Your task: Retype all of the data word for word, without pictures.

Collected data:
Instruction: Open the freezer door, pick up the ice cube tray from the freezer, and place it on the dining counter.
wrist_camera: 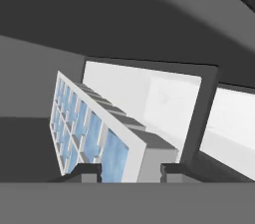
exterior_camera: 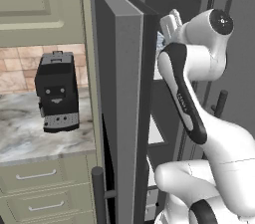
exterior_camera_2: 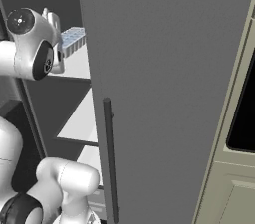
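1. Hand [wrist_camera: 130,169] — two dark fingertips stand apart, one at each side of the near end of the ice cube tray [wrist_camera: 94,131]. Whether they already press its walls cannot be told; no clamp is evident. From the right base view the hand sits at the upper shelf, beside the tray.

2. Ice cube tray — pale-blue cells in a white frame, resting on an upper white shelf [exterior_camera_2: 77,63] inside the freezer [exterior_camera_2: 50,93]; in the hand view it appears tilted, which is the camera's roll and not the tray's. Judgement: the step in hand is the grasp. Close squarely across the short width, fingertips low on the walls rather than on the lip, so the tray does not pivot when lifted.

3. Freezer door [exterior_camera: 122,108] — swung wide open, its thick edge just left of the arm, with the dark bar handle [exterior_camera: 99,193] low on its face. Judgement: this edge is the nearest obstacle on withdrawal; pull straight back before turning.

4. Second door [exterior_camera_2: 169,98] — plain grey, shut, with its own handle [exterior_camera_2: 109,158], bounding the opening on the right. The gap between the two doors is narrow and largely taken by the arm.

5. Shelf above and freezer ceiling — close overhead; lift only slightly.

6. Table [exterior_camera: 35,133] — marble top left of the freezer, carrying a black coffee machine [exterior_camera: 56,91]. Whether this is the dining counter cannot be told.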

Result for this task:
Instruction: Open the freezer door, pick up the ice cube tray from the freezer, and place it on the dining counter.
wrist_camera: 
exterior_camera: 
exterior_camera_2: 
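1. Hand [wrist_camera: 130,169] — two dark fingertips stand apart, one at each side of the near end of the ice cube tray [wrist_camera: 94,131]. Whether they already press its walls cannot be told; no clamp is evident. From the right base view the hand sits at the upper shelf, beside the tray.

2. Ice cube tray — pale-blue cells in a white frame, resting on an upper white shelf [exterior_camera_2: 77,63] inside the freezer [exterior_camera_2: 50,93]; in the hand view it appears tilted, which is the camera's roll and not the tray's. Judgement: the step in hand is the grasp. Close squarely across the short width, fingertips low on the walls rather than on the lip, so the tray does not pivot when lifted.

3. Freezer door [exterior_camera: 122,108] — swung wide open, its thick edge just left of the arm, with the dark bar handle [exterior_camera: 99,193] low on its face. Judgement: this edge is the nearest obstacle on withdrawal; pull straight back before turning.

4. Second door [exterior_camera_2: 169,98] — plain grey, shut, with its own handle [exterior_camera_2: 109,158], bounding the opening on the right. The gap between the two doors is narrow and largely taken by the arm.

5. Shelf above and freezer ceiling — close overhead; lift only slightly.

6. Table [exterior_camera: 35,133] — marble top left of the freezer, carrying a black coffee machine [exterior_camera: 56,91]. Whether this is the dining counter cannot be told.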

None of the exercise remains to be done.